Guizhou Province, China
Many young adults in China would agree that this year’s Spring Festival, the weeklong national holiday in which family members spend quality time together, was sweet and joyful as well as stressful and irritating. Many were greeted with their relatives’ cheerful faces—as well as never-ending nagging questions about their work and love life.
One question that likely came up more than a few times was how many children young people plan to have, since China’s National People’s Congress has amended its childbirth policy last November. The policy allows couples to have two kids if either one is an only child. (Previously, in order to have two children, both parents had to have been only children.)
Although the National Health and Family Planning Commission has not set a timetable for all provinces, many provincial congresses responded quickly to the NPC’s decision.

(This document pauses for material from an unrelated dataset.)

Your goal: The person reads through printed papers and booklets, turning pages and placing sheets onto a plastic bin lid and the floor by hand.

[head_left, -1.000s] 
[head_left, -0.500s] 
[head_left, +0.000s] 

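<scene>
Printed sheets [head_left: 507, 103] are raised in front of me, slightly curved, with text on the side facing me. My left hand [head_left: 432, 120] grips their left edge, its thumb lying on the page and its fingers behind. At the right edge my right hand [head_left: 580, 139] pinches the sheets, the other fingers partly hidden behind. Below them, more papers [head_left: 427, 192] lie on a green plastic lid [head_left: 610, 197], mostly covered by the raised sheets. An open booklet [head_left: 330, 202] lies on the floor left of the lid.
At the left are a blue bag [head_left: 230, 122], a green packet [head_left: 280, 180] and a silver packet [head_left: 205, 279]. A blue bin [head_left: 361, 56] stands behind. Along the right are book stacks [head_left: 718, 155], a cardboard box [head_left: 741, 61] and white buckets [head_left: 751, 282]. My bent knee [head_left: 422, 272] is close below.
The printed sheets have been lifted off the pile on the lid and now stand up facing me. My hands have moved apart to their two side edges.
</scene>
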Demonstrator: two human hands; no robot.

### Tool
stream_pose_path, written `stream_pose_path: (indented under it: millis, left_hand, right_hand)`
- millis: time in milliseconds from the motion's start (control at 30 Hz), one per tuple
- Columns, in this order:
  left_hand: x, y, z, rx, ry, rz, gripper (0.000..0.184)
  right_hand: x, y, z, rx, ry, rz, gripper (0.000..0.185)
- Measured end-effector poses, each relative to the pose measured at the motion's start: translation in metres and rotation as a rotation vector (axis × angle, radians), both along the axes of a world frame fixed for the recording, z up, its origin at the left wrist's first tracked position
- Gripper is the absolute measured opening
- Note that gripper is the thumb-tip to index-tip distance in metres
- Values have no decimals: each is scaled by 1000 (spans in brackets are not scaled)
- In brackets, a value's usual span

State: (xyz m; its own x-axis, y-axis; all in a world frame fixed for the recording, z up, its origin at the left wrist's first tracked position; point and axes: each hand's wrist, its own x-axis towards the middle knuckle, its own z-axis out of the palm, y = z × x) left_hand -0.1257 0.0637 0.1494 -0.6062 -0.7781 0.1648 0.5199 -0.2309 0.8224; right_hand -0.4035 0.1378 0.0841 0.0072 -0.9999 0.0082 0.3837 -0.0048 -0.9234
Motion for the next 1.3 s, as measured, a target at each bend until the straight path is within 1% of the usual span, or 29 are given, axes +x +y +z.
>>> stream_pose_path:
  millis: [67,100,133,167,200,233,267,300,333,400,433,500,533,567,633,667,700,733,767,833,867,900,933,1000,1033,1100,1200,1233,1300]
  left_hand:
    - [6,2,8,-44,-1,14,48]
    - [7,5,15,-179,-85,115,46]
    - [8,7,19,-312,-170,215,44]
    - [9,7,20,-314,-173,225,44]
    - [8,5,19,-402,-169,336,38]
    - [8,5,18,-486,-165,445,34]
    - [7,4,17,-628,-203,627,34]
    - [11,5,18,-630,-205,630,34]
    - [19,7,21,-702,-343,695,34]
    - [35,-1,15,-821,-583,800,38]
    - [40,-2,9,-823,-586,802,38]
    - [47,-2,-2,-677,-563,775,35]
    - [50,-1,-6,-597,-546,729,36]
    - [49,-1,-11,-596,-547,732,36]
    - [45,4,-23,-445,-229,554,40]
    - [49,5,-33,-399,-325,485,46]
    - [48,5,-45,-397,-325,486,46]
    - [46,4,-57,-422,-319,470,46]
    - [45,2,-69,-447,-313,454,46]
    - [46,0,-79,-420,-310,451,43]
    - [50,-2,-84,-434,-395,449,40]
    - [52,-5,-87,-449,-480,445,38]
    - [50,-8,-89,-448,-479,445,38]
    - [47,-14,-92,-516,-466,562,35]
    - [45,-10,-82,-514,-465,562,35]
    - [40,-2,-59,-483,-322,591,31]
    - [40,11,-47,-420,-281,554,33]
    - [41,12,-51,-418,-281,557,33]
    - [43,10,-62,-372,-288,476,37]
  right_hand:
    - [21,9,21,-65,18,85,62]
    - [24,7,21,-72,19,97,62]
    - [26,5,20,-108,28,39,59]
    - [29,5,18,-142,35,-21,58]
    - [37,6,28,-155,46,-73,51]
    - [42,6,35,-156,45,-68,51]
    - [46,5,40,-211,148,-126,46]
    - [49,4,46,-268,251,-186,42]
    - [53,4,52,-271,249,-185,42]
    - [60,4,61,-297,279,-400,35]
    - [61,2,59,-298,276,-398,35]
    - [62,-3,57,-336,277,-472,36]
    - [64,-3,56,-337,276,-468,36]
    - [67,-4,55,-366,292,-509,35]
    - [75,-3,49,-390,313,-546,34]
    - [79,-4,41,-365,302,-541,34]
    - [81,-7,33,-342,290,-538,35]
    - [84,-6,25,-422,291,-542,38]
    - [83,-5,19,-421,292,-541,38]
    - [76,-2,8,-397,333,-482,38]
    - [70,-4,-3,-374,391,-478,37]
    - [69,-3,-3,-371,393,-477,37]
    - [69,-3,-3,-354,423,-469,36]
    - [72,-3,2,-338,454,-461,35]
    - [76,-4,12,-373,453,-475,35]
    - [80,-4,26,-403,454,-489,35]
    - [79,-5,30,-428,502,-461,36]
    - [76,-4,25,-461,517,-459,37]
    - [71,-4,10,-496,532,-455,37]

Guangxi Zhuang Autonomous Region was the first state to officially pass the policy in mid-January. It will take effect on the first day of March. In order to receive government approval to have the second child, a parent will likely be required to go through an application process and provide his or her proof of household registration record, although the process may be different from province to province.
So should we expect a baby boom in China? The short answer is maybe. More than half of couples who are eligible under the new policy say they are willing to have more than one child, according to a poll of 10,000 people by China’s Remin University. An online 30,000-base poll by Sina.com suggests a similar result.

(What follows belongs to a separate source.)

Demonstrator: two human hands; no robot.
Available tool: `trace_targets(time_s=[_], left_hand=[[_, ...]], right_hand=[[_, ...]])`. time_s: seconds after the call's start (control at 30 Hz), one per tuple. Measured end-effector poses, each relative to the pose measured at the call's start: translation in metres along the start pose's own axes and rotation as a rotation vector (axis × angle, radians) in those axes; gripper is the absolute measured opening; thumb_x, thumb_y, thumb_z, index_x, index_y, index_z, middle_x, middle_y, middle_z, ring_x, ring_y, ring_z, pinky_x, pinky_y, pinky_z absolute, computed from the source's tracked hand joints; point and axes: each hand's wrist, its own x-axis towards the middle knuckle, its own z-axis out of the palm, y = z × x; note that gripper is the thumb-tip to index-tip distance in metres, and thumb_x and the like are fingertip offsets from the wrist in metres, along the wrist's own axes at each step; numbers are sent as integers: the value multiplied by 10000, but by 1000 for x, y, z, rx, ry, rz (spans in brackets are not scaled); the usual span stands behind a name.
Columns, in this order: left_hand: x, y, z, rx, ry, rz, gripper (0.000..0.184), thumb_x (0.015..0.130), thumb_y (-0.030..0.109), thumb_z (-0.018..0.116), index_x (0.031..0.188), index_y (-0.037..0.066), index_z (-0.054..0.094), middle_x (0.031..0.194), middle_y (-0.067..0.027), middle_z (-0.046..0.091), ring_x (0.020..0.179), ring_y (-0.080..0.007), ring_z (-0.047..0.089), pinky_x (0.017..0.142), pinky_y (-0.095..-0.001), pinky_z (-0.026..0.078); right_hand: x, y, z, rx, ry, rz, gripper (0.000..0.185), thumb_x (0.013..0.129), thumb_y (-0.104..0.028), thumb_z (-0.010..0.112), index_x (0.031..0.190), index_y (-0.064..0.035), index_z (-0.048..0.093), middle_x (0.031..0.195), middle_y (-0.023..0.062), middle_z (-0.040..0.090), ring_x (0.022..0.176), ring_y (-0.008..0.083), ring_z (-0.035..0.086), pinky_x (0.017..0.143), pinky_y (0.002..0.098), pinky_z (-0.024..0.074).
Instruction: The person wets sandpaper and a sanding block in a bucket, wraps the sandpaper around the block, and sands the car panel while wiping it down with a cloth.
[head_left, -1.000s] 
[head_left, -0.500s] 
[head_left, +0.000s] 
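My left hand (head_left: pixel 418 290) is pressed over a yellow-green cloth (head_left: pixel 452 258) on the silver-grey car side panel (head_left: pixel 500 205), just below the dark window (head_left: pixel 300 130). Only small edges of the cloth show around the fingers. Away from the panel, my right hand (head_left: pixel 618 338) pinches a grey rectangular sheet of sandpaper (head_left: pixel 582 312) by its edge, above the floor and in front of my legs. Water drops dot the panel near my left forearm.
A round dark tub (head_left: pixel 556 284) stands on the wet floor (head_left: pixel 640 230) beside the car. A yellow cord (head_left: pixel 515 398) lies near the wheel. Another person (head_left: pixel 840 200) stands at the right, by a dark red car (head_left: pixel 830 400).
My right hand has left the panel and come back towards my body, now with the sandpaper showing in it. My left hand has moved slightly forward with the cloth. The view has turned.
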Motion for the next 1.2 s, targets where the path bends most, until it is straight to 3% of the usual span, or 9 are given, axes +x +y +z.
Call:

But for a variety of reasons being willing to have more than one child does not mean many parents will actually do so. For one, raising a baby in China costs a lot of money. According to a study of Shanghai Academy of Social Sciences, it will cost a couple 32,719.5 yuan (about $5,398) to give birth to a baby and bring him or her up to two years old in Shanghai. In Beijing, parents would spend an estimate of 500,000 yuan (about $82,496) to take care of a child until he or she is through college. If a child studies abroad, that number’s bound to multiply. A friend who earned a master’s degree in art in San Francisco told me she spent about 500,000 yuan in the first year. (That’s the same amount money needed for roughly 22 years, to support a child through college graduation!) And that’s to say nothing of all the other costs, including fees to prepare and attend TOFEL and GRE, visa application, and flight tickets, etc.
Another reason many young parents who are eligible to have two children might choose not to do so is space. Already, young parents must budget for an apartment big enough to house a child, two parents and possibly two grandparents. (In China, children often care for their elderly parents in their own homes.) Apartments located within the Fourth Ring Road, about five miles from the center of Beijing, are about 42,259 yuan a square meter (almost $697 a square feet), and the price are still on the rise. According to a Reuters’ story, Beijing homes are three times as expensive for Chinese as New York City apartments are for Americans. The Chinese middle class is expanding, but for many, the prospect of raising more than one child is simply out of the question financially.
And then there’s simply the matter of what young adults have grown used to. Young adults, the majority of whom are single children, are used to the idea of a one-child family, and may therefore be reluctant to embrace the childbirth-policy addition.
For these reasons, the easing of China’s eugenics policy may see a slow reaction in the next few years, although as the middle class grows and average Chinese become wealthier, we could see families begin to grow in size. In the meantime, but the more choice, the better.